Abstract

Firms are increasingly joining the electric vehicle industry and facing the prospect of how to recycle spent power batteries. This study considers two competing automakers, the incumbent and the new entrant. The incumbent has a stable forward (reverse) channel structure. The new entrant has a forward channel structure different from the incumbent’s and, consequently, needs to decide which reverse channel structure to adopt; the two primary choices are a traditional 3P-recycler or an emerging co-recycler. We find that both the fixed cost of spent power battery treatment and the government’s one-time fixed cost subsidy will affect which reverse channel structure the new entrant will select.
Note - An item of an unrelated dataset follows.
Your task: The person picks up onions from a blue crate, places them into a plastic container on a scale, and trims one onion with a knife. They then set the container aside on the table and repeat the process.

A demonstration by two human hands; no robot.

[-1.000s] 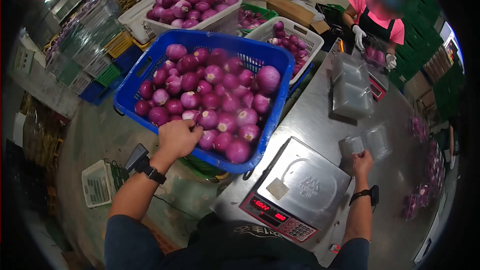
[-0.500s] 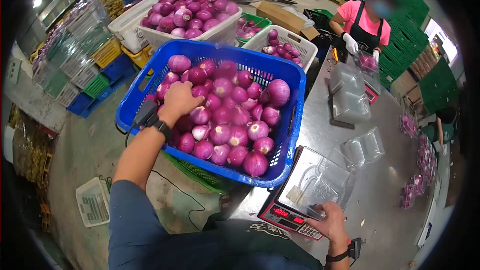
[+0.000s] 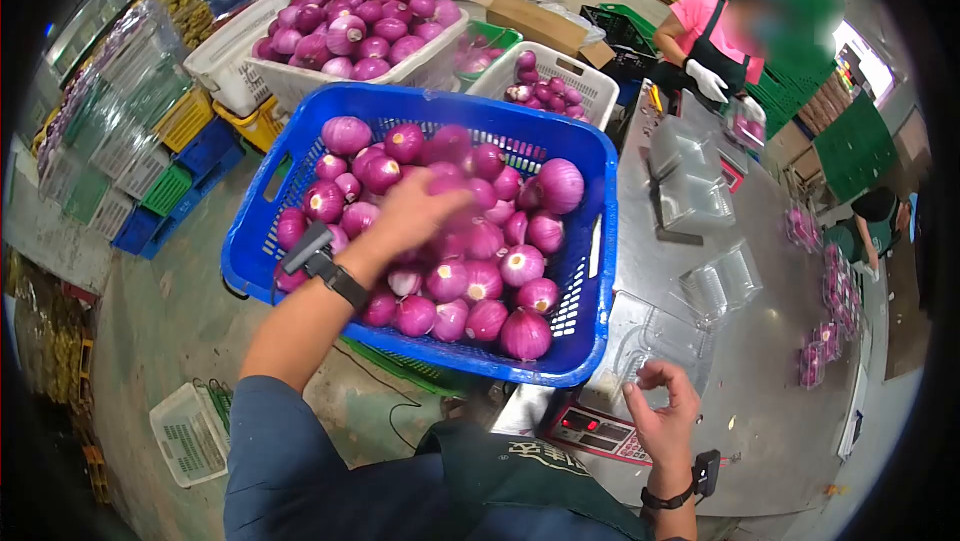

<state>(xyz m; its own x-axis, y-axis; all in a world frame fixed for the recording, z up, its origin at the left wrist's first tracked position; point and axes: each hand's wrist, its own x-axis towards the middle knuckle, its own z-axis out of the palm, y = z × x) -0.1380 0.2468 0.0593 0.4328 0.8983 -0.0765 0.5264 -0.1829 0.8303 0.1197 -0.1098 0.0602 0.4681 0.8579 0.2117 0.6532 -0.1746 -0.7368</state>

Interestingly, our results disclose that a high fixed cost of spent power battery treatment does not necessarily worsen a firm’s profit, but social welfare decreases in the fixed cost. Moreover, we find that the government’s one-time fixed cost subsidy has no direct effect on consumer surplus or social welfare, but it can affect consumer surplus or social welfare by influencing the new entrant’s reverse channel selection. Therefore, the government would like to consider a one-time fixed cost subsidy policy to encourage new entrants to select a co-recycler as the reverse channel in the presence of a high fixed cost. However, in the presence of a low fixed cost, the government does not need to subsidize the new entrant for the fixed cost. The analysis yields insights into how drivers influence the new entrant’s selection of strategies in a competitive environment.